When our soul is tired, the world is drained of its colours. We may question everything, and even the simplest tasks feel like burdens too heavy to bear.

When our soul is tired, life can seem incredibly ho-hum.

And yes, I am writing from experience.

How to nourish and heal a tired soul.

A tired soul demands that we trust in the variability of life and that this, too, shall pass—at precisely the right time and not a moment before. We cannot rush this process.

This is a time to slow down, listen, and honour the whispers of our weary soul. While I find it’s best to cease all expectations when our soul is aching, we may find that beneath the weariness lies a wellspring of resilience that carries us through even the darkest of times.

Life can be a daily grind when our souls are tired. During these times, it’s helpful to savour the seemingly tiny moments that, upon reflection, are beautiful, even though we often take them for granted.

We are all different, but here are some things that provide me respite when I am on struggle street:

>> Making a conscious effort to take in my surroundings.

Walking and going to the gym are among my daily non-negotiables. I need both to function well.
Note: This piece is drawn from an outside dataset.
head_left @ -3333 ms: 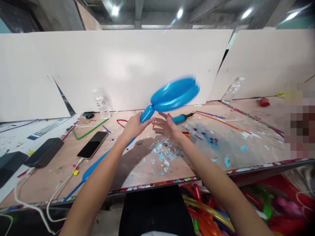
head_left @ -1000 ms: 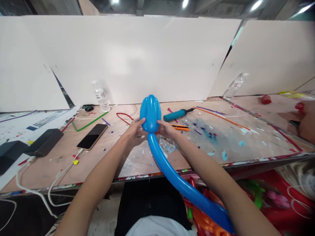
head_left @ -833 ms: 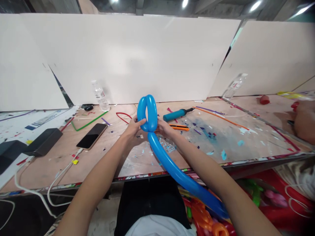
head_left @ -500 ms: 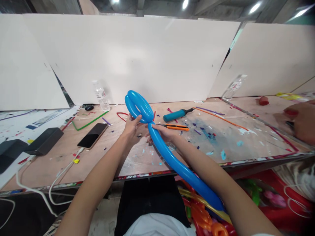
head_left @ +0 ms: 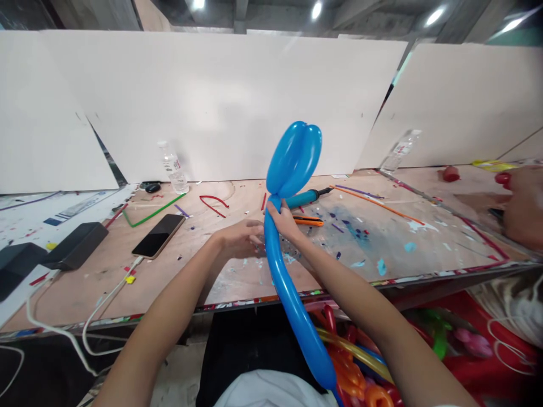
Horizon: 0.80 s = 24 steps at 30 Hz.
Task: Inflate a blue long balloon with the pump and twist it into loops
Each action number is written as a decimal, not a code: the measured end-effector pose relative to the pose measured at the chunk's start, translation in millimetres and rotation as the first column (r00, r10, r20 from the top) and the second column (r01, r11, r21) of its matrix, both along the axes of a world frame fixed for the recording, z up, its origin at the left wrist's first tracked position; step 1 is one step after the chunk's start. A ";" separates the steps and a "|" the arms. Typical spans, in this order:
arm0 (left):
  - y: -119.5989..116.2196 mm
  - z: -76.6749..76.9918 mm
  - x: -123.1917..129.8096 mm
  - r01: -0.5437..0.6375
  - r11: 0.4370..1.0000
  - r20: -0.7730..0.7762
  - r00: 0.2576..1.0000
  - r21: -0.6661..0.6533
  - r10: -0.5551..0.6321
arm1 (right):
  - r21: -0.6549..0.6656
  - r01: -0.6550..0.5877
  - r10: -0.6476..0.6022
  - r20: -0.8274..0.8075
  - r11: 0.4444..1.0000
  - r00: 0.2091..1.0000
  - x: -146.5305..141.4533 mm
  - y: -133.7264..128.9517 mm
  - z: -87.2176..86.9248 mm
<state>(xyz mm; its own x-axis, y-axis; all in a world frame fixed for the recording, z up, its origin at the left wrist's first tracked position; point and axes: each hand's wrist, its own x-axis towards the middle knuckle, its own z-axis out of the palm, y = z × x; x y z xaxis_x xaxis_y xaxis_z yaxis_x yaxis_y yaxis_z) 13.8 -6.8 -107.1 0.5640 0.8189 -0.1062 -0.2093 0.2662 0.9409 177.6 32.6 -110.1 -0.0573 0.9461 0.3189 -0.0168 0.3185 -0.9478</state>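
A long blue balloon (head_left: 285, 282) has a folded double loop standing upright at its top, and its tail runs down past the table edge toward the lap. My right hand (head_left: 283, 219) is closed around the balloon just below the twist under the loop. Left of the balloon, my left hand (head_left: 246, 237) has its fingers curled loosely beside it; the fingertips are partly hidden, so contact is unclear. Behind the loop and right hand lie a teal hand pump (head_left: 303, 198) and an orange-handled tool (head_left: 309, 221).
On the table (head_left: 237, 282) are a phone (head_left: 159, 236) on a white cable, a black box (head_left: 76, 246), bottles (head_left: 173, 169) and deflated balloons (head_left: 155, 213). Colourful balloons (head_left: 348, 373) fill a space below the edge. Another person's hand (head_left: 526, 209) is at far right.
The blue balloon's loop has swung upright and to the right, with my right hand moving along. My left hand has let go of the loop and dropped slightly lower, left of the balloon.
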 end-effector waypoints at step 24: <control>27.0 -4.6 -9.3 -0.412 0.901 0.039 0.911 0.138 0.411 | -0.398 -0.484 0.513 -0.038 0.779 0.858 -4.9 -9.5 -8.9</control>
<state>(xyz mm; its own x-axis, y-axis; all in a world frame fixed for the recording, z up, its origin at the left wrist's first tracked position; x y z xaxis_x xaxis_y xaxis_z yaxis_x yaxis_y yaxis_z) 4.6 20.2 -111.7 0.1738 0.9843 0.0294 -0.2800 0.0208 0.9598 172.7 23.1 -119.0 -0.5623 0.8228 -0.0823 -0.0031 -0.1016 -0.9948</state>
During difficult times, I make a point to look around and sink into the things that make me smile: watching cute dogs chasing a ball in the park, noticing how a tree’s colour has changed with the seasons, and feeling my feet hitting the grass or pavement. I often remind myself that movement is not a chore—it’s a privilege.

>> Doubling down on routines.

I function incredibly well on routine. Daily routines (within reason, of course) remove my decision fatigue. I don’t have to choose to walk, go to the gym, and write daily; each of these tasks have become like brushing my teeth. They are staples. All thought goes into doing each actively rather than choosing whether to do them.
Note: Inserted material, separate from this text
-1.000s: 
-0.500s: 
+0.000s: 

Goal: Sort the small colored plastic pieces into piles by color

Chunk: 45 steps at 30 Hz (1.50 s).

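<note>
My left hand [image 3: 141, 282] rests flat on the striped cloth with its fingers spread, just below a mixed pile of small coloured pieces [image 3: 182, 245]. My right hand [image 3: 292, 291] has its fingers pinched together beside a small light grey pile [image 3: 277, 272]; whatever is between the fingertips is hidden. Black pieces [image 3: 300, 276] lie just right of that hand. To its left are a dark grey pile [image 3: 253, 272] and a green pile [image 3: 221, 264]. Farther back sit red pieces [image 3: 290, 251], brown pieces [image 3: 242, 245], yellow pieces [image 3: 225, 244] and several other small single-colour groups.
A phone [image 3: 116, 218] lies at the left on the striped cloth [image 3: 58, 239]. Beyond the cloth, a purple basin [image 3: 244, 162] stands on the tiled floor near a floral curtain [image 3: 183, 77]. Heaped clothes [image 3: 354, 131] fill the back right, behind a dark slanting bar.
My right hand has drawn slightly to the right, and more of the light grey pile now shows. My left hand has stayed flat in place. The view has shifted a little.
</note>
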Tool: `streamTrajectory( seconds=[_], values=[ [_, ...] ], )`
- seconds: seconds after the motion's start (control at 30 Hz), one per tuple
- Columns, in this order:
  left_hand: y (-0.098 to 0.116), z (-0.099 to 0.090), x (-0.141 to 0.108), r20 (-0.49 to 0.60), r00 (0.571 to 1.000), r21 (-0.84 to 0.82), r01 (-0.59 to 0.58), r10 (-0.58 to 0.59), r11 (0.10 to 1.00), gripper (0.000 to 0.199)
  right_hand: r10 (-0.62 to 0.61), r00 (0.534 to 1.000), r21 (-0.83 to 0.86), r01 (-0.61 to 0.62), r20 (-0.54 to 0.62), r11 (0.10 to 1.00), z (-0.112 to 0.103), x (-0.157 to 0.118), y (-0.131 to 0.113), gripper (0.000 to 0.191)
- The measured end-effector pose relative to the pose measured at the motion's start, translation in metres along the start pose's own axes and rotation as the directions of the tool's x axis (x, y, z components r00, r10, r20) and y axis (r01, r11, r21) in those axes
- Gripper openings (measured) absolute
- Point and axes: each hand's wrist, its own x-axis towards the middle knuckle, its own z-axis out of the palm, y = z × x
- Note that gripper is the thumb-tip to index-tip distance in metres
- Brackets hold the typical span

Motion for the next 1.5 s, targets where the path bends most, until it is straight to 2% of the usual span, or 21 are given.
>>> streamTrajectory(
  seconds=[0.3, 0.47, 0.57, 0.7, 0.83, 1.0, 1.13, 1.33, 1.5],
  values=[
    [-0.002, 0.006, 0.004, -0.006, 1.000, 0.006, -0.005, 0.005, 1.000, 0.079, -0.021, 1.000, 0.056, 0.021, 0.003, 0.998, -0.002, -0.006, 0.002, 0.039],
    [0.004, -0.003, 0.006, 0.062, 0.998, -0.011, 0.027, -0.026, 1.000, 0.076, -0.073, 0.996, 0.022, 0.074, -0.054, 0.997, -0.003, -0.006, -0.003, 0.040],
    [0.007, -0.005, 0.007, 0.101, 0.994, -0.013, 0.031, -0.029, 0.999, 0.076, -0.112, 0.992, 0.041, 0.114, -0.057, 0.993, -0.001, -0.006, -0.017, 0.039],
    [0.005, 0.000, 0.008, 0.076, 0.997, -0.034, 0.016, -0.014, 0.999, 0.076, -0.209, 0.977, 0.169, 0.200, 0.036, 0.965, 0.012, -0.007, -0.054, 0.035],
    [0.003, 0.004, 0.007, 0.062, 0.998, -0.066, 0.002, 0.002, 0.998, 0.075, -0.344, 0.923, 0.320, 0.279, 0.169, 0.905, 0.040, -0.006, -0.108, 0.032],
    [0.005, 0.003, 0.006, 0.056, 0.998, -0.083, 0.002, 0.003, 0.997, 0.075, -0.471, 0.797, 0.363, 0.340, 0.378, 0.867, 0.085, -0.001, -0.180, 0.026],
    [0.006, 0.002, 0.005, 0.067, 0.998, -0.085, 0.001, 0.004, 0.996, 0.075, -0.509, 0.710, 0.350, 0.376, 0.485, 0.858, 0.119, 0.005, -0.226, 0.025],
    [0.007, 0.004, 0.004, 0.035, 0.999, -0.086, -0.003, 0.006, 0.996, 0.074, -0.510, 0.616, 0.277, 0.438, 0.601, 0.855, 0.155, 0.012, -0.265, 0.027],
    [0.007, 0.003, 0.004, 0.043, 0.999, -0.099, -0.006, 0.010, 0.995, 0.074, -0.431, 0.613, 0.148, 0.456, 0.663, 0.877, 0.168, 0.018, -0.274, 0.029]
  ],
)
Find two or three things you enjoy and make them part of your daily routine without question. Some ideas include journaling/writing, listening to music, reading before bed, drawing, and savouring your favourite foods.

>> Taking the pressure off. 

We are often our own harshest critics. I was on a Zoom call recently with a friend, and we spoke extensively about purpose and legacy. At one point, they explained the ways they feel they “should” be giving back to those around them and chipping away at what they believe is their mission. I paused and blurted out these words, almost like a reflex: The mission is to be happy.”